Artemis: Food delivery is our big takeaway from Covid-19

Sectors like healthcare, video gaming and online retail have all benefited from the Covid crisis. But one area easily overlooked is food deliverym writes Artemis fund manager Kartik Kumar.. 

Perhaps our perception of the sector is coloured by the thought of grime-fronted pizza shops at the hinterlands of every high street and myriad Chinese takeaways and curry houses.  

Yet food delivery is now big business – and set to grow. Just Eat Takeaway (JET), which entered the FTSE 100 at the end of 2017, is a €13bn (£11.9bn) company listed in Amsterdam and London. It has gobbled up earlier competitors like Hungry House, merged with and is now tucking into Grubhub. Its £5.8bn deal with the US company will leave it with over 70 million active customers. 

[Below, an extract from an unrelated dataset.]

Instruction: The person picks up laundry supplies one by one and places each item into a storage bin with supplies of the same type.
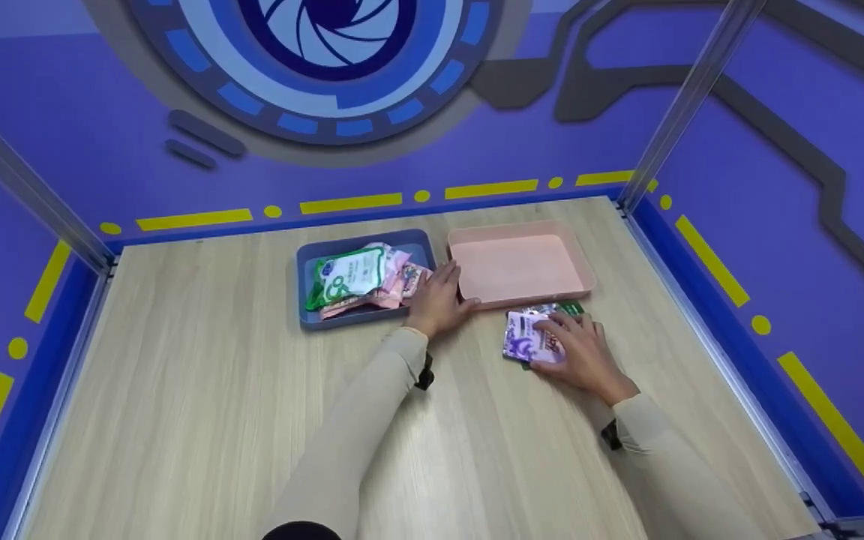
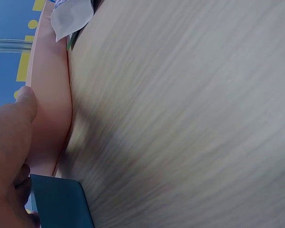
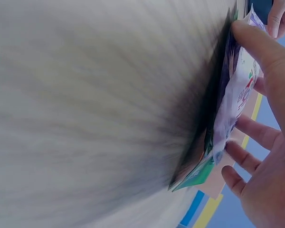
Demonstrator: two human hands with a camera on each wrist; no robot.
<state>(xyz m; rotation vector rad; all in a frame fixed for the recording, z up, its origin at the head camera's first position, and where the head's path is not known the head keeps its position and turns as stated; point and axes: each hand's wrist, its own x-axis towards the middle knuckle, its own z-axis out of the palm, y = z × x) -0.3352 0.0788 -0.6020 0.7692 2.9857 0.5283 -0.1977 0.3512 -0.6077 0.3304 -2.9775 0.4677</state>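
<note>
My left hand (image 1: 438, 306) rests where the two trays meet, its fingers over the right rim of the blue tray (image 1: 308, 319) and its thumb by the near-left corner of the pink tray (image 1: 526, 266). A green-and-white packet (image 1: 353, 271) lies on pink packets (image 1: 391, 294) inside the blue tray. In front of the pink tray, my right hand (image 1: 582, 352) holds a purple-and-white packet (image 1: 522, 334), thumb at its near edge and fingers across it. Beneath it, a green-edged packet (image 3: 199, 175) sticks out in the right wrist view. The palm hides part of the stack.
Both trays stand toward the back of the wooden table (image 1: 214, 405). Blue walls with yellow marks (image 1: 349, 202) enclose the back and sides. Metal rails (image 1: 717, 367) run along the table's side edges.
</note>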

Germany’s Delivery Hero (DHER.DE) is even bigger – it has an €18bn market value and has been expanding its waistline across emerging markets. Others in the sector include China’s Meituan (3690.HK), Softbank-backed Doordash and Uber Eats (both private companies in the US) and Deliveroo (unlisted in the UK).

At around 13% of the Artemis Alpha Trust (ATS) portfolio, food delivery is our largest sector exposure. We own both Delivery Hero and Just Eat. 

I am not suggesting either as a stock recommendation. Disruptors can unsettle investors as much as competitors. Take Netflix as an example. Its share price has increased over 60-fold since 2002, but it has lost 25% of its value in a single day four times, fallen 41% on its worst day and had one four-month stretch when it fell 80%. 

I think it is interesting, though, to explore the food delivery market and its potential to revolutionise the way we consume food.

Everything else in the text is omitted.